Our work is based on SST, which requires pre-defined anchors. Therefore, the model can only produce temporal segments that are no longer than the pre-defined anchors. Still, you can directly use the model to caption videos with any duration. But the performance is not guaranteed.

fascinet commented 5 years ago

To caption a video, We need to make a JSON file having the video id, duration, and temporal segments {"v_uqiMw7tQ1Cc": {"duration": 55.15, "timestamps": [[0, 4.14], [4.14, 33.36], [33.36, 55.15]], "sentences": " "} then it will captions these particular timestapms but how can we define these timestamps for a general video, as these are need to find anchors which further required for test.py file.
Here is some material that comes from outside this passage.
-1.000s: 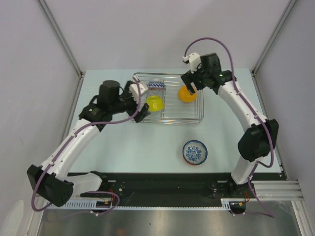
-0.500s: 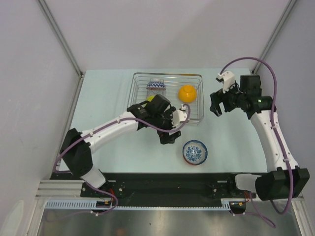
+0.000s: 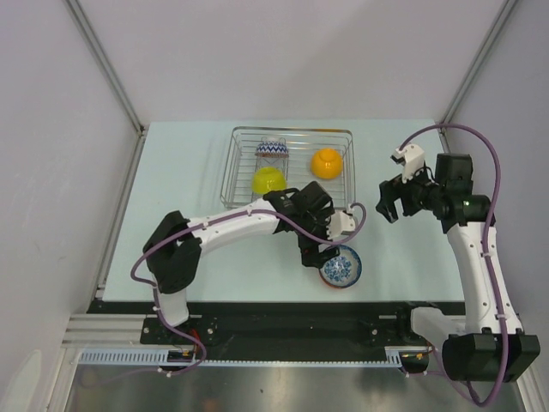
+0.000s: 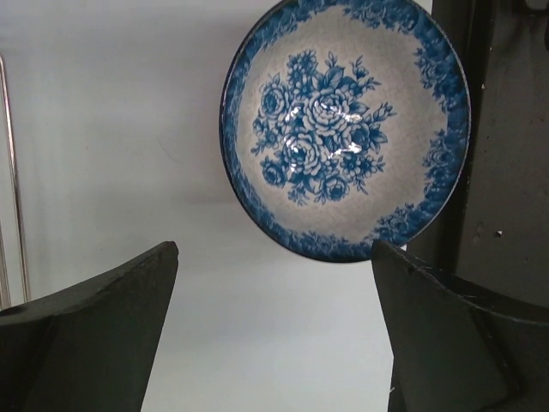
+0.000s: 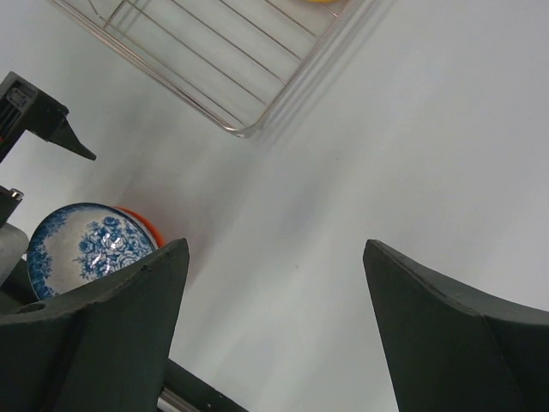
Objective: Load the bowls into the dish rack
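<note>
Left gripper (image 4: 274,251), fingers apart, hovers at the blue-flowered bowl (image 4: 343,129); lower until one finger dips inside its rim; right gripper (image 5: 274,249), fingers also spread, hangs aside

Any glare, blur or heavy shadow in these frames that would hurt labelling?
Left wrist: small white glints on the patterned bowl, otherwise sharp; the fingers are dark and featureless. Right wrist: a soft shadow beside the dish rack, no blur. Top view: even light, only faint shadows.
</note>
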You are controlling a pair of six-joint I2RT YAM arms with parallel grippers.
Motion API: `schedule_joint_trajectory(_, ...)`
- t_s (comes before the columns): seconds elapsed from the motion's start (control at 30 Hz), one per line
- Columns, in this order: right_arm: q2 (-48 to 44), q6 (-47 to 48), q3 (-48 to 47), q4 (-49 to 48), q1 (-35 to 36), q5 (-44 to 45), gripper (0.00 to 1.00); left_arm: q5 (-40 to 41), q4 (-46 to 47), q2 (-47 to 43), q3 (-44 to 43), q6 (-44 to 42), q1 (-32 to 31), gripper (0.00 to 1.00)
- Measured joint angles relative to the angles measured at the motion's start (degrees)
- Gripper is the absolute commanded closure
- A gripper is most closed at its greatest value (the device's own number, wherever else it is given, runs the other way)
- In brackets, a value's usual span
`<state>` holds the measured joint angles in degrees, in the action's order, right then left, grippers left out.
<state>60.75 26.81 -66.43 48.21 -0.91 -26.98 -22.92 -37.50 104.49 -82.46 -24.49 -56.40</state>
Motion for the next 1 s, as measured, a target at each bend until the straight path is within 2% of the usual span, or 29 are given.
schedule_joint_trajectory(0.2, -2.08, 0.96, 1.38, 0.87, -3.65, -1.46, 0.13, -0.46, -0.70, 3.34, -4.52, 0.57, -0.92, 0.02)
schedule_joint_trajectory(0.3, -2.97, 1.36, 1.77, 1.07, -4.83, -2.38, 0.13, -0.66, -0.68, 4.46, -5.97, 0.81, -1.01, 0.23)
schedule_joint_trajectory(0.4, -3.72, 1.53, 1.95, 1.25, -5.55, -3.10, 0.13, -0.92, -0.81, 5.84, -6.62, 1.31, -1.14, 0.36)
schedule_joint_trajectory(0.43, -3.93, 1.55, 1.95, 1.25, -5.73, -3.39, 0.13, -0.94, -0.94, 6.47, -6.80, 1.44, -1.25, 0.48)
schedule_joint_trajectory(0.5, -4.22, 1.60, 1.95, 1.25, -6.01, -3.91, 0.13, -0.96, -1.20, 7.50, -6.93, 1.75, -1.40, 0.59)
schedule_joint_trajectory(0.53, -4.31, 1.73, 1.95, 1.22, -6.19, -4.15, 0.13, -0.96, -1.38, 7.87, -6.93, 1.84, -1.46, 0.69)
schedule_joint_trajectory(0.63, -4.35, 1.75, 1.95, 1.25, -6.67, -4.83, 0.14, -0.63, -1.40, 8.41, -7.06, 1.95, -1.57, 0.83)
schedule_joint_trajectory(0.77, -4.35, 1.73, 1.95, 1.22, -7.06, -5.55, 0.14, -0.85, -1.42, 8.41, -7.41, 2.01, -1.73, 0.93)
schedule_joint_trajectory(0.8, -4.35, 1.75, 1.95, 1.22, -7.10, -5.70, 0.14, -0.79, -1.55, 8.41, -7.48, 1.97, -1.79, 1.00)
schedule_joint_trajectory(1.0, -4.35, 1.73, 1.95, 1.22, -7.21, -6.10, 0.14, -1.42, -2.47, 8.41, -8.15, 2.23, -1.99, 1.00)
So basically this code works only for activity net dataset?

JaywongWang commented 5 years ago

The dense captioning model is able to generate temporal proposals (segments that possibly cover an event) and to describe these proposals. At inference, the timestamps are predicted by the model. You can directly use our provided anchors.
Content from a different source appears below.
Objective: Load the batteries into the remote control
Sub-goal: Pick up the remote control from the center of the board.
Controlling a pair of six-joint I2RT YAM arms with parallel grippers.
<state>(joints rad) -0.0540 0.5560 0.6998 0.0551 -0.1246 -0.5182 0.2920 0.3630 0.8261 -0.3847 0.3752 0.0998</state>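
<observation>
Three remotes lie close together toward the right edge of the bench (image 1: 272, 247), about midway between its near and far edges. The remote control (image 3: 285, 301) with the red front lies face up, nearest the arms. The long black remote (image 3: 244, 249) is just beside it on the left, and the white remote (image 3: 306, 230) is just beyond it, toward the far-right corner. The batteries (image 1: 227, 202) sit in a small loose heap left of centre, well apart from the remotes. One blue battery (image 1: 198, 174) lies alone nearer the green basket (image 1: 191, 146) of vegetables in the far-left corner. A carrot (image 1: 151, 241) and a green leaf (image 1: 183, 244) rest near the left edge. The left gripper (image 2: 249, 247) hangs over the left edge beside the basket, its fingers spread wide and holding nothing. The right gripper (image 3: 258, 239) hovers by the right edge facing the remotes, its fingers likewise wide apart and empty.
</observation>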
JaywongWang commented 5 years ago

The JSON file is used for training the dense captioning model. At inference time, you don't need that.

fascinet commented 5 years ago

Which code of yours predicts the timestamps for a video? My Idea is to use your test.py file to caption my video.. with the pre-trained model but the test.py file need three files feature, idx and anchor file problem is to generate this anchor file Screenshot (129) how to generate this because getanchor.py file need timestamps to generate the anchor.txt so how to get that timestamps?

JaywongWang commented 5 years ago
  1. You need to first extract features for a video (if it is not from ActivityNet dataset).
  2. You need to get the frame rate of each input video.
  3. You can use my provided anchors.txt for captioning another video. However, since SST use pre-defined anchors, the current largest anchor is about 200 seconds (meaning that you can hardly predict longer action proposals than 200 seconds).
JaywongWang commented 5 years ago

The anchors are associated with a pre-trained model. You do not need to generate new anchors. If the input video has totally different characteristics (duration, frame rate, etc.), I suggest re-training the model.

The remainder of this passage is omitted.